_TASK OBJECTIVE_
Output the complete listing. Match it exactly.

■ ■ ■ ■ ■

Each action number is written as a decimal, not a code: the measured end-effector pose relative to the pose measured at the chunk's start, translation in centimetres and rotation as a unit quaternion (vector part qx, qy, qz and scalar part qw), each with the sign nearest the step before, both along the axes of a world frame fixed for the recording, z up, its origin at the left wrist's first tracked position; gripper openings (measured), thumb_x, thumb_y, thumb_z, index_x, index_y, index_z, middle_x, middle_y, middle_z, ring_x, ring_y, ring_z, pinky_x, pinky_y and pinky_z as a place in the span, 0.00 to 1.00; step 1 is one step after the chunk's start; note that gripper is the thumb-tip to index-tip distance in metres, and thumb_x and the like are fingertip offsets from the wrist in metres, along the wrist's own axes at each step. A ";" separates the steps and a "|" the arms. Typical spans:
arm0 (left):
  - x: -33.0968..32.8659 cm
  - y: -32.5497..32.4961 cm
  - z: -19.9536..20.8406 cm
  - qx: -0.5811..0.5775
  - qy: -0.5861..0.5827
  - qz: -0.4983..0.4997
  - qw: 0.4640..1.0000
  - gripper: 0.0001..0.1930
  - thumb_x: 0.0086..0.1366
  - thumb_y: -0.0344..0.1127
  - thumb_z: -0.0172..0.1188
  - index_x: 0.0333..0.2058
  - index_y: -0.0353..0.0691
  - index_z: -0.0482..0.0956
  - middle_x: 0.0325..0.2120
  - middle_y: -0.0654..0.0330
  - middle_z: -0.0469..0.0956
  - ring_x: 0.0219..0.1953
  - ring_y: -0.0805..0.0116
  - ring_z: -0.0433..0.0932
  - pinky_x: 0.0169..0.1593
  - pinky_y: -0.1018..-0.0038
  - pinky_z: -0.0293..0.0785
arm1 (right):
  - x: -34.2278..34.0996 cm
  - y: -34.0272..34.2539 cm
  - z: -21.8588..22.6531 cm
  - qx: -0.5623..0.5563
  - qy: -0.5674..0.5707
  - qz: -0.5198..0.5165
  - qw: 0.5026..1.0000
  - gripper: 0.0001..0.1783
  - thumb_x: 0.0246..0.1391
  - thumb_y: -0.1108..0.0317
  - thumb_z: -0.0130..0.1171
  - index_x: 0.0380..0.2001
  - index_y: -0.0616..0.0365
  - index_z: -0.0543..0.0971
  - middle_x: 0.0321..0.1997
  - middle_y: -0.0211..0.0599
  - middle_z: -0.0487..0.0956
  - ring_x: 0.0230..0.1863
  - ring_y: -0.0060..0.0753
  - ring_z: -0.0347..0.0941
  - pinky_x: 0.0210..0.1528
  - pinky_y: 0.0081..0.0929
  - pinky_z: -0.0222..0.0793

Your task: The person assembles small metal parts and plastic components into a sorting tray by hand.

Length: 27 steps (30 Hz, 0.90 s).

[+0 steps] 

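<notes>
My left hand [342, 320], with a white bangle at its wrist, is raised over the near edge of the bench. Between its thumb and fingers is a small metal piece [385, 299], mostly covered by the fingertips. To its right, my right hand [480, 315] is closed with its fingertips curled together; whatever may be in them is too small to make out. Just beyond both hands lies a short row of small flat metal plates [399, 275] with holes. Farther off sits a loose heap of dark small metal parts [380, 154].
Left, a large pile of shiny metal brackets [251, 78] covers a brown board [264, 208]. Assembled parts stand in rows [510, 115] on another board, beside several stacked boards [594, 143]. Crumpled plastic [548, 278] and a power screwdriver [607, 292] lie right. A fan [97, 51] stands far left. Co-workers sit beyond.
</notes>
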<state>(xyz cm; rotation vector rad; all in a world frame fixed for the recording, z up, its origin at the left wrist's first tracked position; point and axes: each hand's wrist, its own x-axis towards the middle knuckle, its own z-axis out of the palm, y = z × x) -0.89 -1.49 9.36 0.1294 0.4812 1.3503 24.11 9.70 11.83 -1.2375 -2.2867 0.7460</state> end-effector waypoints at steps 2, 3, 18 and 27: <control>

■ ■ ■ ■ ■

_ANSWER TO THE PROBLEM_
Each action number is written as a decimal, not a code: the measured end-effector pose relative to the pose measured at the chunk's start, translation in centimetres and rotation as a unit quaternion (vector part qx, qy, qz and scalar part qw), each with the sign nearest the step before, both along the axes of a world frame fixed for the recording, z up, its origin at the left wrist's first tracked position; gripper openings (measured), thumb_x, thumb_y, thumb_z, index_x, index_y, index_z, middle_x, middle_y, middle_z, ring_x, ring_y, ring_z, pinky_x, pinky_y and pinky_z as a place in the span, 0.00 to 1.00; step 1 is one step after the chunk's start; note that gripper is the thumb-tip to index-tip distance in metres, and thumb_x and the like are fingertip offsets from the wrist in metres, along the wrist's own axes at each step. A ";" separates the steps and a "|" the arms. Typical spans:
arm0 (left):
  - x: -33.0968..32.8659 cm
  - y: -32.5497..32.4961 cm
  - z: -19.9536..20.8406 cm
  - qx: -0.5811..0.5775
  - qy: -0.5861..0.5827
  - qz: -0.4983..0.4997
  - qw: 0.4640..1.0000
  - gripper: 0.0001..0.1930
  - thumb_x: 0.0086..0.1366
  - thumb_y: -0.0344..0.1127
  - thumb_z: -0.0172..0.1188
  - index_x: 0.0333..0.2058
  - index_y: -0.0353..0.0691
  - index_z: -0.0482..0.0956
  - middle_x: 0.0325..0.2120
  - middle_y: -0.0654..0.0330
  - middle_z: -0.0469..0.0956
  - ring_x: 0.0219..0.1953
  - ring_y: -0.0805..0.0116
  - ring_z: -0.0433..0.0932
  - pinky_x: 0.0169..0.1593
  - pinky_y: -0.1018..-0.0038
  - pinky_z: -0.0293..0.0785
arm1 (right):
  - x: -34.2278..34.0996 cm
  - y: -34.0272..34.2539 cm
  - z: -21.8588..22.6531 cm
  - qx: -0.5623..0.5563
  - qy: -0.5674..0.5707
  - qz: -0.5198..0.5165
  - qw: 0.5026..1.0000
  - gripper: 0.0001..0.1783
  - thumb_x: 0.0246..0.1391
  - thumb_y: -0.1108..0.0317
  - thumb_z: -0.0130..0.1171
  - index_x: 0.0380..0.2001
  - index_y: -0.0616..0.0365
  - index_z: -0.0543..0.0971
  - middle_x: 0.0321..0.1997
  - middle_y: -0.0211..0.0599
  - middle_z: -0.0487..0.0956
  - ring_x: 0.0230..0.1863
  - ring_y: -0.0060..0.0753
  - ring_z: -0.0347..0.0941
  - pinky_x: 0.0210..0.1528
  - pinky_y: 0.0081..0.0929
  - pinky_z: -0.0222..0.0793

Your task: The person assembles small metal parts and plastic components into a sorting tray by hand.

Length: 27 steps (30 Hz, 0.90 s).

[+0 steps] 

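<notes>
My left hand [342, 320], with a white bangle at its wrist, is raised over the near edge of the bench. Between its thumb and fingers is a small metal piece [385, 299], mostly covered by the fingertips. To its right, my right hand [480, 315] is closed with its fingertips curled together; whatever may be in them is too small to make out. Just beyond both hands lies a short row of small flat metal plates [399, 275] with holes. Farther off sits a loose heap of dark small metal parts [380, 154].
Left, a large pile of shiny metal brackets [251, 78] covers a brown board [264, 208]. Assembled parts stand in rows [510, 115] on another board, beside several stacked boards [594, 143]. Crumpled plastic [548, 278] and a power screwdriver [607, 292] lie right. A fan [97, 51] stands far left. Co-workers sit beyond.
</notes>
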<state>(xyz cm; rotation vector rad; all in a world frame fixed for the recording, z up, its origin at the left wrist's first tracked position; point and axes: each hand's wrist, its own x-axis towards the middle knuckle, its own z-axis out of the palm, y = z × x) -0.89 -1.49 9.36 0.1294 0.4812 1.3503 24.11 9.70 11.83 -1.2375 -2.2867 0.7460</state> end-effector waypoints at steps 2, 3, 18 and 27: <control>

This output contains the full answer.